A estratégia, explica, é milenar e, se feita com os devidos cuidados, não só não é predatória como benéfica para as abelhas. “Não existe ocos na natureza com abundância para que elas se multipliquem naturalmente. Com essa carência de ocos nas árvores, elas não acham lugar para nidificar e se beneficiam dos ninhos-iscas”.
Nas cidades, essa carência de ocos naturais se reflete em ninhos sendo feitos pelas próprias abelhas em locais inusitados, acentua o meliponicultor Ricardo Braga, representante da AME-ES na Câmara Técnica. “Fazem colmeias em buracos de tijolos, padrões de luz, churrasqueiras ou fogões à lenha pouco usados”.
Em tempos remotos, essa estratégia de atração das abelhas era feita das mais variadas formas. “Estamos tratando de conhecimento tradicional, usado antes da chegada do açúcar dos portugueses. O conhecimento dos maias sobre abelhas sem ferrão é milenar, maravilhoso. Índios brasileiros também têm vasto conhecimento”, contextualiza.
Proibir essa prática para os criadores não comerciais de hoje, afirmam os meliponicultores, “é um atraso, uma elitização”. A norma “não está justificada” no texto e não tem qualquer embasamento prático, na avaliação da associação. “O certo seria colocar na regulamentação que, para usar iscas, que seja feito através de autorização do Iema e do proprietário do local onde vai ser colocado, excluindo, claro, áreas dentro de unidade de conservação”, propõe Adailton.

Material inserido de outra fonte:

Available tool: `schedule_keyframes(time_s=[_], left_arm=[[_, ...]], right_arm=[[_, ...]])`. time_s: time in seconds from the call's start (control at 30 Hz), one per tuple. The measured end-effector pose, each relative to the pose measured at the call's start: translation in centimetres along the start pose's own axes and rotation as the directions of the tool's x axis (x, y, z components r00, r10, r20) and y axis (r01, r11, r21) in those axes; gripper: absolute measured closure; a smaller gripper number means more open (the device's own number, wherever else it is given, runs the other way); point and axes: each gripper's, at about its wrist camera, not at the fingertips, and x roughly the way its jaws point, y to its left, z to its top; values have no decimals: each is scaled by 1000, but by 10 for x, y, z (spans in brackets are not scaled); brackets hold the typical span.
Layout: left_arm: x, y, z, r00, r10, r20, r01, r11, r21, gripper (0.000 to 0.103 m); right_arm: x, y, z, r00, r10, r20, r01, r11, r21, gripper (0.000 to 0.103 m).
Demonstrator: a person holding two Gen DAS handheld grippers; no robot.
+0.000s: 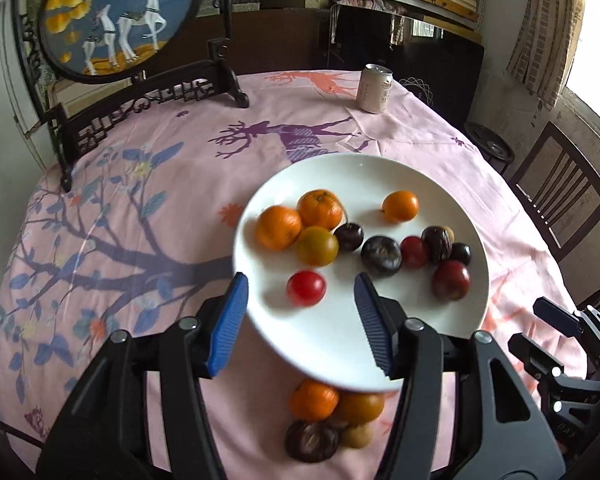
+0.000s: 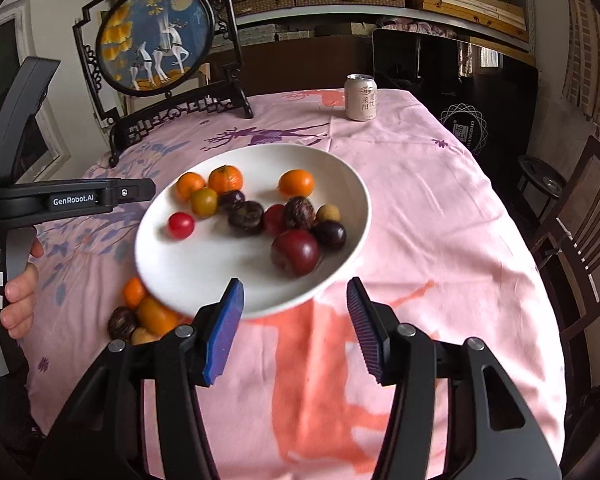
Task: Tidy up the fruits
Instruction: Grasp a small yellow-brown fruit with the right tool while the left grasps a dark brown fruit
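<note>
Both the left gripper (image 1: 300,292) and right gripper (image 2: 296,296) stand apart, empty. The plate (image 1: 320,340) partly hides loose fruit (image 1: 328,420) behind its near rim.

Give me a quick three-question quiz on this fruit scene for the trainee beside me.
1. True or false: every fruit lies on the white plate.
2. Which stands at the table's far end? A) a drink can B) a kettle C) a vase
3. Fill in: the left gripper has its jaws ____.

Key
1. False: a small fruit pile lies on the tablecloth by the plate's near rim.
2. A, the can.
3. Open, holding nothing; the red cherry tomato shows between the fingers.
</note>
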Motion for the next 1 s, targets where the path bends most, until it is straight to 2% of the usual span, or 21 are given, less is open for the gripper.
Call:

“A Instrução, como se apresenta, fortalece os criadores comerciais, mas pode impedir o acesso de pessoas com menor renda. É a elitização de uma atividade tão tradicional!”, reforça João Luiz Teixeira Santos, ex-presidente da entidade.
Perfil social ignorado
Adailton acrescenta que o Iema não considerou o aspecto social da atividade e como ela ocorre no Espírito Santo. “A maioria dos criadores é produtor rural com dificuldade de internet. E eles vão continuar informais ou se escondendo dos órgãos que deveriam facilitar a vida deles”, protesta.
Para além do potencial econômico, João Luiz destaca o caráter mais ambiental e mesmo terapêutico da atividade, no que se refere ao perfil predominante entre os criadores capixabas. “A maioria dos meliponicultores é composta por pessoas simples e que mora mais isolada e sem acesso aos pesquisadores. São essas pessoas as mais focadas na criação com pegada mais ambiental, e também, as que mais se interessam em promover resgate de salvamento e em conseguir as colônias de maneira mais natural”.

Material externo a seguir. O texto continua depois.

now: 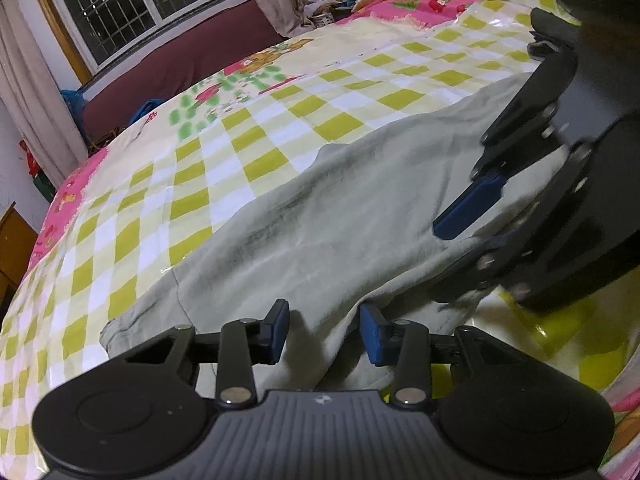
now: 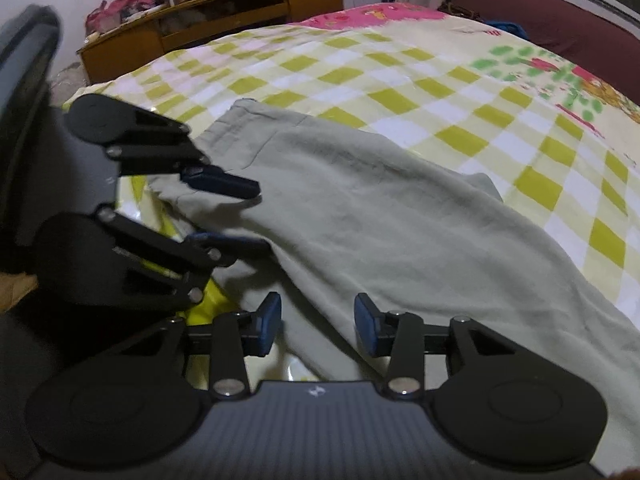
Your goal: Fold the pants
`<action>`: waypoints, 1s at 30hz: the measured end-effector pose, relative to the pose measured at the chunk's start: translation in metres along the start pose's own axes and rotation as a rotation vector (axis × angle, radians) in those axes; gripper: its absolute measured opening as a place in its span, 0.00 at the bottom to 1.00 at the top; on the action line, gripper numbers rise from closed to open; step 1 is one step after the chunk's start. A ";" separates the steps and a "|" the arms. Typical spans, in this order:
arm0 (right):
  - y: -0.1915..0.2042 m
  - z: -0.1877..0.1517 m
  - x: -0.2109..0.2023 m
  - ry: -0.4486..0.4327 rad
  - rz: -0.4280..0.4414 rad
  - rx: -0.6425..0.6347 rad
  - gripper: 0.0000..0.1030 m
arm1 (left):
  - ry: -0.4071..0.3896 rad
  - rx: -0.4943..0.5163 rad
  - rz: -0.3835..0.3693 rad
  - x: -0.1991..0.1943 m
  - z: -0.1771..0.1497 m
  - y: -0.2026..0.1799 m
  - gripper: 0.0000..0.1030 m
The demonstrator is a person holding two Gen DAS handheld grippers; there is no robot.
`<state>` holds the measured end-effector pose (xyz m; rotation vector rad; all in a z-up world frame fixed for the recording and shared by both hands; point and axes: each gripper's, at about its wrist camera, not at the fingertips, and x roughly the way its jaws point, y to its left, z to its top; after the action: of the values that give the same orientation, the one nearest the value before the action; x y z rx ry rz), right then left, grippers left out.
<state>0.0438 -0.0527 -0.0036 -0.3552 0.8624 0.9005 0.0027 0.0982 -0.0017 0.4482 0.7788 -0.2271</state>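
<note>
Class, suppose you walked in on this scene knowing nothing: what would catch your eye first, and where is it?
First, the pale grey-green pants spread across the bed's yellow-and-white checked cover. Next, the two black grippers with blue pads at the near edge of the cloth: the left gripper and the right gripper, both open, fabric lying between their fingers. Behind, a barred window above a maroon backrest.
</note>
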 end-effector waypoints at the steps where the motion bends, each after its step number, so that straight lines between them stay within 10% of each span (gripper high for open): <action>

Para os criadores comerciais, a proibição dos ninhos-isca impõe o fim de uma tradição e também um custo a mais, visto que novas caixas só poderão ser adquiridas mediante a compra de outro meliponicultor.
Para os criadores não-comerciais, a situação é ainda mais injusta, pois, para comprar uma caixa, ele precisa da AMF e enfrentar a burocracia da regularização da atividade. Uma alternativa para isso também já foi proposta pela Ame-ES. “Bastava ele declarar que não quer se registrar, porque não vai ter mais do que 49 caixas, e com isso poder comprar a caixa, já que não pode mais usar o ninho-isca”. Mas nenhuma das sugestões da associação foi incorporada à normativa estadual.